_RECORDS TO PROCESS_
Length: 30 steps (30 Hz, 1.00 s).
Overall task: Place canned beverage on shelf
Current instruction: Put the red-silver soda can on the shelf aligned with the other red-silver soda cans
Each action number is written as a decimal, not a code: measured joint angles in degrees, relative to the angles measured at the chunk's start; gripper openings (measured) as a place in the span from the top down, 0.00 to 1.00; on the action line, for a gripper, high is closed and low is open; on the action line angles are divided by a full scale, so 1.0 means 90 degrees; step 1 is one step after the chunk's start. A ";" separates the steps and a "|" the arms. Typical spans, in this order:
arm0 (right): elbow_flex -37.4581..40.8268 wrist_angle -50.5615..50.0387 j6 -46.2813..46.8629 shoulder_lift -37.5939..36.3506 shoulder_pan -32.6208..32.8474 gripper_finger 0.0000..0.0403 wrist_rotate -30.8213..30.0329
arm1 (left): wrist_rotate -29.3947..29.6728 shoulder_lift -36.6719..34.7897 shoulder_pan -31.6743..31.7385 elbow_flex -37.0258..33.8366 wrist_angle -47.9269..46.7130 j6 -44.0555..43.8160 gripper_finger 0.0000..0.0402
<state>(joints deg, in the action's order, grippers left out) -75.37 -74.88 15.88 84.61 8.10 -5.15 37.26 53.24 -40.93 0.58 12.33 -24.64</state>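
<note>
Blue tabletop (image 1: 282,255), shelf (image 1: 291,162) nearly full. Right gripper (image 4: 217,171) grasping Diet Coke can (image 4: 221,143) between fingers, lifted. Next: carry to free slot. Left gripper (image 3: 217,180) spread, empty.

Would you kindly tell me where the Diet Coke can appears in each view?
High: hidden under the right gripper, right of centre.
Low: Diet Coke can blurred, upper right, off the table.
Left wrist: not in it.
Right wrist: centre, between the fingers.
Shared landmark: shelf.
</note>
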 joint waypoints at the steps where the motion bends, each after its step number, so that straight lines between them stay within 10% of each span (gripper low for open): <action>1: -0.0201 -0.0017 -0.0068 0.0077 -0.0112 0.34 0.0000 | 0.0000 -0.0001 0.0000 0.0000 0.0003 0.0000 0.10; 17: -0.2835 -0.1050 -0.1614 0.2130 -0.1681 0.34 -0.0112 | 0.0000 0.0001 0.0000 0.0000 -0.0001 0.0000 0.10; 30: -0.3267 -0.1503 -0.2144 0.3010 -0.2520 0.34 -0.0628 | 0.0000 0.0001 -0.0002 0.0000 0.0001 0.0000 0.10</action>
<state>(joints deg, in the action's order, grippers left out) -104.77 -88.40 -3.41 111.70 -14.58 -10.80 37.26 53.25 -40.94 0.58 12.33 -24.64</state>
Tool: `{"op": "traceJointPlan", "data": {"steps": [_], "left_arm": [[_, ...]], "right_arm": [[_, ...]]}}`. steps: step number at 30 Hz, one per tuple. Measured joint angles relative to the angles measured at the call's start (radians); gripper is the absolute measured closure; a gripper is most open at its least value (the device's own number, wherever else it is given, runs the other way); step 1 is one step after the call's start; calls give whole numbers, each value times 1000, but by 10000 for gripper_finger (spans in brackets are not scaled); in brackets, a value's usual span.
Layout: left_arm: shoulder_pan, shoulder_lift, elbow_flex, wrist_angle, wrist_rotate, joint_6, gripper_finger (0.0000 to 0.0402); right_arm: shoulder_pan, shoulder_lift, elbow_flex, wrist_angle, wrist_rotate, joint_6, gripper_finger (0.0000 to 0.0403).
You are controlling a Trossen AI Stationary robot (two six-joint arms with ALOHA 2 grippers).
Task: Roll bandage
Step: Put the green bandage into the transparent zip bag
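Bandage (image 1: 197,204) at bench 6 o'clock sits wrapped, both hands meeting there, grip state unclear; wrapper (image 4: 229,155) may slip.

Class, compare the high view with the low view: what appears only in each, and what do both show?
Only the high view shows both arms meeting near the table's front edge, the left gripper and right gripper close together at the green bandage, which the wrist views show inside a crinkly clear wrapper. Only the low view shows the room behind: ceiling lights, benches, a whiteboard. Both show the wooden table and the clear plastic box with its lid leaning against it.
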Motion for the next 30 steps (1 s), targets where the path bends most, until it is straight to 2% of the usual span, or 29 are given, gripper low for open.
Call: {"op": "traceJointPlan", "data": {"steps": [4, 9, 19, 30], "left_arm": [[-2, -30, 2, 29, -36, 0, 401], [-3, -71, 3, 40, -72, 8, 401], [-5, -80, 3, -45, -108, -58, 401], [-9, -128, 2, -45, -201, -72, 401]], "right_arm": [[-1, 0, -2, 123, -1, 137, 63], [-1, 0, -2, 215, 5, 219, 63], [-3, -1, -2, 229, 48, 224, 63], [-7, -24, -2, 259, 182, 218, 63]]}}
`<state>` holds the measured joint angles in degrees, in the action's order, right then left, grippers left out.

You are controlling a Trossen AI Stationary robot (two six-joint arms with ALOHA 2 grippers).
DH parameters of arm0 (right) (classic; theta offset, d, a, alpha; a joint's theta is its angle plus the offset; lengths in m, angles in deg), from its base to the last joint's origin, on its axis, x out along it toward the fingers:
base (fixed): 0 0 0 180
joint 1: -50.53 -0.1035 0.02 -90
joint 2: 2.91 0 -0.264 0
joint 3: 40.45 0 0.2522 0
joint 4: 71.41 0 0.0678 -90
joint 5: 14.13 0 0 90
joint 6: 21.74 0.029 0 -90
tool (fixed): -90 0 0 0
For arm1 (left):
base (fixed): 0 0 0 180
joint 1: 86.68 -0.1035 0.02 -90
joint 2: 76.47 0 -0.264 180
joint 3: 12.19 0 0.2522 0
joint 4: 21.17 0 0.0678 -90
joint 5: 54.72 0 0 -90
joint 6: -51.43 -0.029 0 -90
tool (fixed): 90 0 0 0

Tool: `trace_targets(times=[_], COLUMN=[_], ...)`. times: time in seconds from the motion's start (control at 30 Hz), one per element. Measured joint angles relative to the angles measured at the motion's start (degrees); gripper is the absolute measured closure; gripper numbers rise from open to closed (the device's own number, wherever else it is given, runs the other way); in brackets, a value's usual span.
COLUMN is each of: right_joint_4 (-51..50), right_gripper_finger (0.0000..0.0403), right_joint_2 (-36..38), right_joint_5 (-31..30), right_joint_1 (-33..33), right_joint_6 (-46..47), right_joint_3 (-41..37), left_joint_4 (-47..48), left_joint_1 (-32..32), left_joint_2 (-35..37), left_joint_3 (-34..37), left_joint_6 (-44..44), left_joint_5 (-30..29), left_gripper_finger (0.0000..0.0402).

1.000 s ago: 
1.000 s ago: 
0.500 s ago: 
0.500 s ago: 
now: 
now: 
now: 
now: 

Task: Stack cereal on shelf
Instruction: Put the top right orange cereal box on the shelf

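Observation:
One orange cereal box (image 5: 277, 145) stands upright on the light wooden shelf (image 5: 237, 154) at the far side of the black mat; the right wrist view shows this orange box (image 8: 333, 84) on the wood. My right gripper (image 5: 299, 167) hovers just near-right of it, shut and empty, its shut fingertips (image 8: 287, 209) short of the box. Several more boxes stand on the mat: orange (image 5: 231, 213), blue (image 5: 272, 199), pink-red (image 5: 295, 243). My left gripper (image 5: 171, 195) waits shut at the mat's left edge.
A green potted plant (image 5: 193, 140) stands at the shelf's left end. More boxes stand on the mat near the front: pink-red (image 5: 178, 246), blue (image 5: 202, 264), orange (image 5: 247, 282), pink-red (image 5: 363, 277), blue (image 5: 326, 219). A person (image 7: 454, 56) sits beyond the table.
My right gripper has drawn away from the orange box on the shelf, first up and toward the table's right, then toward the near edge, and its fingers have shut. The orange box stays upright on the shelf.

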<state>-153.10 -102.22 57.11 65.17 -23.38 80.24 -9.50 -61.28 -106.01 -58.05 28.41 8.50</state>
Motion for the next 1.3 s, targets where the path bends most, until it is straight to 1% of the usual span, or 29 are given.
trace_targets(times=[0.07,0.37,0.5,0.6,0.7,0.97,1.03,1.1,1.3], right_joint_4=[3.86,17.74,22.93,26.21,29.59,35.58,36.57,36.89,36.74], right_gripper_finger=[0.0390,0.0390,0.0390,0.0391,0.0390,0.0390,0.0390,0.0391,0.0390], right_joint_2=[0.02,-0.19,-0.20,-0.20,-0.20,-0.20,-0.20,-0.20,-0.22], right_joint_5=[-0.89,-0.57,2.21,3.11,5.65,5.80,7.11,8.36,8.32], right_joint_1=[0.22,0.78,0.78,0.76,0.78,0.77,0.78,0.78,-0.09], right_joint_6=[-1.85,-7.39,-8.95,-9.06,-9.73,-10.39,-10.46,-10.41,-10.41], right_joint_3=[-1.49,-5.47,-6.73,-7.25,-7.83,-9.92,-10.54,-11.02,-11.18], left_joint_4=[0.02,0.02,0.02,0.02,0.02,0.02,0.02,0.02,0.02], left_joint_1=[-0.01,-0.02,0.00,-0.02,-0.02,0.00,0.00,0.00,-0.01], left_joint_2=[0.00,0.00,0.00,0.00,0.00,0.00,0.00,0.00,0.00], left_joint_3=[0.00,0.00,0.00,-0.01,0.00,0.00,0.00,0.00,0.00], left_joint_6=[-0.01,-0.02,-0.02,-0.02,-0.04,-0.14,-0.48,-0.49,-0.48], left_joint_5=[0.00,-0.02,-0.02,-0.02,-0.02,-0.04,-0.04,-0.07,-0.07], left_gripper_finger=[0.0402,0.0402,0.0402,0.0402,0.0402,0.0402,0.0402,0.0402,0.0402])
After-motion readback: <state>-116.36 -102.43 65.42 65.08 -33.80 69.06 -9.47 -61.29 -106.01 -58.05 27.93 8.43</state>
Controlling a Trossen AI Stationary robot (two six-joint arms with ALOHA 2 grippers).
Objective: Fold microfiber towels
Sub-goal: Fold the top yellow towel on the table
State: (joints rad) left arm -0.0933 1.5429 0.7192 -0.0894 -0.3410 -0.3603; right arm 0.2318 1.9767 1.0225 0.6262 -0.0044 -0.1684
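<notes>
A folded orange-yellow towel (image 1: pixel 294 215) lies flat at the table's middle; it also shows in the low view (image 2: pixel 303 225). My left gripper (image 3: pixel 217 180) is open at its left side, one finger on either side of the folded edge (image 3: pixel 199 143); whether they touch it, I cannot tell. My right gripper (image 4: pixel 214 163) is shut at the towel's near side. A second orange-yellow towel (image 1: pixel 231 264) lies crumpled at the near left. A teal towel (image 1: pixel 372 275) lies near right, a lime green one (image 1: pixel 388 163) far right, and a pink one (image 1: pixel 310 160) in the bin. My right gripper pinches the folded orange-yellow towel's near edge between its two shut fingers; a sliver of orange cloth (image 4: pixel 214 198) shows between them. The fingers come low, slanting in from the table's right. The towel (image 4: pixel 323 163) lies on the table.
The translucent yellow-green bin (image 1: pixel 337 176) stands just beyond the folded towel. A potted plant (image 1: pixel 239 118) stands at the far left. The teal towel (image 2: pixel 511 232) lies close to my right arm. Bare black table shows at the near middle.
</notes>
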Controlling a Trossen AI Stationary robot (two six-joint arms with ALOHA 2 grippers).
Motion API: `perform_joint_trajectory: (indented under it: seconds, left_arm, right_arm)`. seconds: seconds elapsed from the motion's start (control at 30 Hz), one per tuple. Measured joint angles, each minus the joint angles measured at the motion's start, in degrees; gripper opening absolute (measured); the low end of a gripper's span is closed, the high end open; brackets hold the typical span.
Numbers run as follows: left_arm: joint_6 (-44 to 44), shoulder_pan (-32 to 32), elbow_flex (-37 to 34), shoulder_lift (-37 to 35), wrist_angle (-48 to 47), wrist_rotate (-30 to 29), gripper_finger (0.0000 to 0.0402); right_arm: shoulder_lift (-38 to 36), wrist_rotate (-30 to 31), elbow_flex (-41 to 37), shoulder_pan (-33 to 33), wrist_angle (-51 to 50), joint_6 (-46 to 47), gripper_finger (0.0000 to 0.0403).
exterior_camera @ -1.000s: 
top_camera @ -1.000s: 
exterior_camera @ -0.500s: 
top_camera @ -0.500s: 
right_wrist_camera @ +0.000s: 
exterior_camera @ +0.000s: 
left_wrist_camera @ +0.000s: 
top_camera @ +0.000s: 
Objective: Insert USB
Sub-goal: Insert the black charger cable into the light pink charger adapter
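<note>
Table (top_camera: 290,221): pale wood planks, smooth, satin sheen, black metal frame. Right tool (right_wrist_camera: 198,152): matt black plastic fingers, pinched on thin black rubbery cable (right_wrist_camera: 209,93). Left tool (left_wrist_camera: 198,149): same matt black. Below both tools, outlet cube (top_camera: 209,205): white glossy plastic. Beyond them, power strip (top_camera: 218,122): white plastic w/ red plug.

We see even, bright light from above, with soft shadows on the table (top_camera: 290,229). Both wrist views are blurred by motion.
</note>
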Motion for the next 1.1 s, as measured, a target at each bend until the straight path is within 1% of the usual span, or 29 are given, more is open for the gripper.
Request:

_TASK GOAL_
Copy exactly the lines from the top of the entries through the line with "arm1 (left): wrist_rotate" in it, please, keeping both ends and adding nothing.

_RESPONSE_
Length: 30 steps (30 Hz, 1.00 s).
Overall task: Place canned beverage on shelf
Current instruction: Put the red-silver soda can on the shelf aligned with the other red-silver soda cans
Each action number is written as a decimal, not a code: measured joint angles in degrees, relative to the angles measured at the chunk's start; gripper openings (measured) as a place in the span from the top down, 0.00 to 1.00; on the action line, for a gripper, high is closed and low is open; on the action line angles are divided by a full scale, so 1.0 means 90 degrees; step 1 is one step after the chunk's start. A ";" separates the steps and a "|" the arms. Typical spans, in this order:
arm0 (right): elbow_flex -37.4581..40.8268 wrist_angle -50.5615..50.0387 j6 -46.2813..46.8629 shoulder_lift -37.5939..36.3506 shoulder_pan -32.6208..32.8474 gripper_finger 0.0000..0.0403 wrist_rotate -30.8213..30.0329
arm1 (left): wrist_rotate -29.3947..29.6728 shoulder_lift -36.6719..34.7897 shoulder_pan -31.6743..31.7385 elbow_flex -37.0258..33.8366 wrist_angle -47.9269..46.7130 j6 -44.0555..43.8160 gripper_finger 0.0000..0.0402

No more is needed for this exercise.